Studio album by Lynn Anderson
- Released: 1970
- Studio: Columbia (Nashville, Tennessee)
- Genre: Country, pop
- Label: Columbia
- Producer: Glenn Sutton

Lynn Anderson chronology
| I'm Alright (1970) | Rose Garden (1970) | Lynn Anderson's Greatest Hits, Vol. 1 (1971) |

= Rose Garden (album) =

Rose Garden is a multi-million selling, RIAA Platinum-certified studio album by country singer Lynn Anderson. Recorded at the Columbia Recording Studio in Nashville, Tennessee, it was released in late 1970 as the title song was climbing country and pop music charts around the world. The single went on to top the Country charts, where it stayed at the number 1 position for five weeks. It reached number 3 on the Billboard Hot 100 pop chart in early 1971 and hit number 1 in both Cash Box and Record World. It was an international top five pop hit in numerous countries. Anderson received a Grammy Award for Best Female Country Vocal Performance for the record. It would remain the biggest selling album by a female country artist for 27 years (1970-1997).

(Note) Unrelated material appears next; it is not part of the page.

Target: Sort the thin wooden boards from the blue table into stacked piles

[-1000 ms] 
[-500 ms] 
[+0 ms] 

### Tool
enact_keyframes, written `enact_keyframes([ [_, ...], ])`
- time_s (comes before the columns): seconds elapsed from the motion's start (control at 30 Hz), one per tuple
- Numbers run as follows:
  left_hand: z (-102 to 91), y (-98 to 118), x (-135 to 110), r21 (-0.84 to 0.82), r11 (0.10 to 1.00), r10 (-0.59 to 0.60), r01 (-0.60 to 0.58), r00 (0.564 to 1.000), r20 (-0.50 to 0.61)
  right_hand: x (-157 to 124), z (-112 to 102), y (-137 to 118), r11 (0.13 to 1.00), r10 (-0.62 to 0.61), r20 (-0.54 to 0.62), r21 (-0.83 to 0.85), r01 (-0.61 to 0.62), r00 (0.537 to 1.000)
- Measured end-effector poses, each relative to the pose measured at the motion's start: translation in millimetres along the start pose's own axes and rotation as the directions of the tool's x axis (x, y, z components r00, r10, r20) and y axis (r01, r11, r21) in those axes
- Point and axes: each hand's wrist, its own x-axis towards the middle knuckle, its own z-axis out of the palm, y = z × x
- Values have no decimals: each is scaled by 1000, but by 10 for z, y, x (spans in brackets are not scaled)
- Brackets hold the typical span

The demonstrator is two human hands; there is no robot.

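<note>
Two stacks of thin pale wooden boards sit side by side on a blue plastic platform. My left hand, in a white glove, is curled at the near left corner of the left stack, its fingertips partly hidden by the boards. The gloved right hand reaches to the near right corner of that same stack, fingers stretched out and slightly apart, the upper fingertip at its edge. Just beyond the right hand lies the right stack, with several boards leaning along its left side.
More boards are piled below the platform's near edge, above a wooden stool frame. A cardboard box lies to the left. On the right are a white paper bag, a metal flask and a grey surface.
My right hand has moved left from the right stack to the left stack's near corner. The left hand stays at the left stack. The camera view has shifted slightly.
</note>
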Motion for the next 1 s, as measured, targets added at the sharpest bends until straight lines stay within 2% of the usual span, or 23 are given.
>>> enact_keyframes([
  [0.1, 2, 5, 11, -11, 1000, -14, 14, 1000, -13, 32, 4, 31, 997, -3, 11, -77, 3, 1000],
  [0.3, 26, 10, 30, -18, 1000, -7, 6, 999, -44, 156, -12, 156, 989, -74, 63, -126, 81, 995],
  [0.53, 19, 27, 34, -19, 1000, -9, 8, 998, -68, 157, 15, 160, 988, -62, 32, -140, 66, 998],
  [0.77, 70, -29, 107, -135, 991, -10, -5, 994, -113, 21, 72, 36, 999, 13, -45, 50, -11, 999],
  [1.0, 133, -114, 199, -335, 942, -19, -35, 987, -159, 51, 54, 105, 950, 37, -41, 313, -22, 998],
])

The album went platinum in the United States, arguably the first female country artist release to do so (Tammy Wynette's Greatest Hits from 1969 also went platinum but given that the RIAA did not officially have "platinum" records until 1976 there was no way to tell which album reached the sales mark first; Columbia/Epic gave Anderson and Wynette each platinum record trophies in late 1972.) The album Rose Garden continued to sell well for over a decade and later managed to receive an official platinum record as well for sales post-1976.

The album Rose Garden hit the Billboard country album chart on December 26, 1970 and by the February 13th issue had climbed to number 1 on the chart where it would remain for 14 weeks, the longest run at the top of that chart for any country female vocalist until Shania Twain's The Woman in Me album in 1995, 25 years later. Rose Garden still ranks among the top 50 country albums of alltime in the history of the country album chart. The disc peaked at number 19 on the Billboard 200 albums pop chart, by far Anderson's best showing on that chart. The album was also nominated for "Album of the Year" by the Country Music Association and was in print for over 15 years. Anderson was also nominated for "Record of the Year" for the single of "Rose Garden" and won the Female Vocalist of the Year award at the same ceremonies breaking Tammy Wynette's three-year winning streak.

==Later releases==
This album, together with the 1972 "Greatest Hits" album, was reissued on the Super Audio CD format in 2018 by UK label Dutton Vocalion, remastered in both Stereo and Surround Sound from the original analogue tapes by Michael J. Dutton and released as a 2-fer with "Greatest Hits".
The Surround Sound portion of the disc features the Quadraphonic mixes for both the "Greatest Hits" and "Rose Garden" albums, made available for the first time in over 40 years.

== Track listing ==
1. "(I Never Promised You a) Rose Garden" (Joe South) - 2:53
2. "For the Good Times" (Kris Kristofferson)
3. "Another Lonely Night" (Larry Butler)
4. "I Don't Wanna Play House" (Billy Sherrill, Glenn Sutton)
5. "Snowbird" (Gene MacLellan)
6. "Your Sweet Love Lifted Me" (George Richey, Glenn Sutton)
7. "Sunday Morning Coming Down" (Kris Kristofferson)
8. "I Still Belong to You" (Bill Rice, Jerry Foster)
9. "I Wish I Was a Little Boy Again" (Glenn Sutton, Darrell Edwards)
10. "It's Only Make Believe" (Conway Twitty, Jack Nance)
11. "Nothing Between Us" (Lynn Anderson)

==Charts==

Chart performance for Rose Garden
| Chart (1971) | Peak position |
|---|---|
| Norwegian Albums (VG-lista) | 1 |
| UK Albums (OCC) | 45 |
| US Billboard 200 | 19 |

==Certifications==

| Region | Certification | Certified units/sales |
| Canada (Music Canada) | Platinum | 100,000^{^} |
| United States (RIAA) | Platinum | 1,000,000^{^} |
^{^} Shipments figures based on certification alone.